Dr. Phils 20/20 diet Phase 1/ -7.2 lbs this week

Feb 13, 2016 13:10

So, yesterday I completed Dr. Phils 20/20 diet Phase 1, for a total loss of 7.2 lbs this week.

Day 1:
Meal 1: Green Apple Smoothie ( good)
Calories 360
Meal 2: Apple Coconut Salad ( great)
Calories 262
Meal 3: Roasted Chickpea Picnic ( so so)
Calories 350
Meal 4: Egg Salad on Rye Crisp ( so so)
Calories 230

Green Tea= 24 oz
Water= 144 Oz.

Total Calories 1202
Exercise: 30 Min.
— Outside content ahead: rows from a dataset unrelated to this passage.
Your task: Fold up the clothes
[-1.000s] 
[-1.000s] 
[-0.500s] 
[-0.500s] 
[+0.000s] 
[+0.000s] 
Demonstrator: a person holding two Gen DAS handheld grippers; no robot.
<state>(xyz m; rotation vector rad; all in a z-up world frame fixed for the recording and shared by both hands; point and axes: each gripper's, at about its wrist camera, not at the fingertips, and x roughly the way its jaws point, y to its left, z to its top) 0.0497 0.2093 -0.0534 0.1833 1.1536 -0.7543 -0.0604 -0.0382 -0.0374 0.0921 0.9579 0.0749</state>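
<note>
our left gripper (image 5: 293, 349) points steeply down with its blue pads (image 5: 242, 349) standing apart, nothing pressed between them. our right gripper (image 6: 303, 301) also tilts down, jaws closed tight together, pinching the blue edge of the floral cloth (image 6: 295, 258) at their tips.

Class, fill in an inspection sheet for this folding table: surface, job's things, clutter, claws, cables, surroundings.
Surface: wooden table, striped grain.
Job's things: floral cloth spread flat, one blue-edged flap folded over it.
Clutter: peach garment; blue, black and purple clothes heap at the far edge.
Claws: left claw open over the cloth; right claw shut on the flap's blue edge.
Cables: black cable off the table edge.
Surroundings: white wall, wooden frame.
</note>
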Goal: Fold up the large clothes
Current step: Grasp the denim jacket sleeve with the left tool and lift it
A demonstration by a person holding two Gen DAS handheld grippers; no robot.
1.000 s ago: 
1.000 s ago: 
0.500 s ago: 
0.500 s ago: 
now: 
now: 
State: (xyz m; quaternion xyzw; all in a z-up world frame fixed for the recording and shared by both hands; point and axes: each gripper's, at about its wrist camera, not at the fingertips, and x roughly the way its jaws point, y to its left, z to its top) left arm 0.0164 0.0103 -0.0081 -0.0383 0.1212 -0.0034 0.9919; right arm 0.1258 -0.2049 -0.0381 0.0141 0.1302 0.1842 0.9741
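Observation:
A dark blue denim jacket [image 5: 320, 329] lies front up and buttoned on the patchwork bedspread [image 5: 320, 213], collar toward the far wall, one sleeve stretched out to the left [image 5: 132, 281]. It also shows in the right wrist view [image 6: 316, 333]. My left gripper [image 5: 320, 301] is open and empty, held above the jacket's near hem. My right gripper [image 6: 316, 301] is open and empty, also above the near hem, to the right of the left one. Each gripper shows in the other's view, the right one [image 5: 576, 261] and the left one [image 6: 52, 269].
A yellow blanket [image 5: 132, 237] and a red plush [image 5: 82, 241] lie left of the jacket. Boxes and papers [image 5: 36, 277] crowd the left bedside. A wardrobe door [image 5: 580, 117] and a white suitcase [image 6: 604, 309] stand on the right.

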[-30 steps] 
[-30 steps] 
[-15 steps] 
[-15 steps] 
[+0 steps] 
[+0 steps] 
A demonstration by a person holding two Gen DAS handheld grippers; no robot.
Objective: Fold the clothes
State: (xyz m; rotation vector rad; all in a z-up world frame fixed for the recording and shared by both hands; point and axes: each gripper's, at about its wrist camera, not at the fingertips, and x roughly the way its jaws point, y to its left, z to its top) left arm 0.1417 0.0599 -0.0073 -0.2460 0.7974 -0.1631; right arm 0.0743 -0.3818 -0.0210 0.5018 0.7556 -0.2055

Cardio

Weight -3 Lbs.

Day 2
Meal 1: Apple Peanutbutter smoothie ( Amazing)
Calories 367
Meal 2: Egg Salad on Rye Crisp
Calories 230
Meal 3:Raisins and almonds ( great)
Calories 310
Meal 4: Mens Nuts ( hush) and raisins ( yummy)
Calories 319

Green Tea= 32oz
Water= 120

Total Calories 1226
Exercise: 90 minutes, walking
Sleep: No waking

Weight -.8Lbs.

Day 3:
Meal 1: Spinach scramble ( delicious)
Calories 280
Meal 2:Greens over almond chicken ( fantastic!)
Calories 410
Meal 3: Peanut butter and apple with rye crackers ( great)
Calories 228
Meal 4: Same as meal 3
Calories 228

Green Tea= 112 oz.
Water= 40 Oz ( under goal)

Total Calories 1146
Exercise: Walking, 2 hours
Sleep: No waking

Weight -2.2

Day 4:
Meal 1:Breakfast salad ( good)
Calories 270
Meal 2:Green over almond cod ( Amazing)
Calories 360
Meal 3: Mens nuts ( shush) and raisins
Calories 319
Meal 4: PB and rye crackers with apples
Calories 228

Green Tea= 98
Water= 48

Total Calories 1197
Exercise: walking, 1 hour
Sleep: No waking

Weight -.4

Day 5:
Meal 1: Apple walnut parfait ( good, but better not mixed)
Calories 385
Meal 2:Lentil walnut salad ( eh, did not like too well, but edible)
Calories 330
Meal 3: Apples with peanut butter and rye crackers
Calories 228
Meal 4: Apple coconut salad
Calories 262

Green Tea= 32
Water= 820

Total Calories 1151
Exercise:walking, 1 hour
Sleep: No waking

Weight -.2

TOTAL FOR THE FIRST PHASE WEIGHTLOSS -7.2 LBS.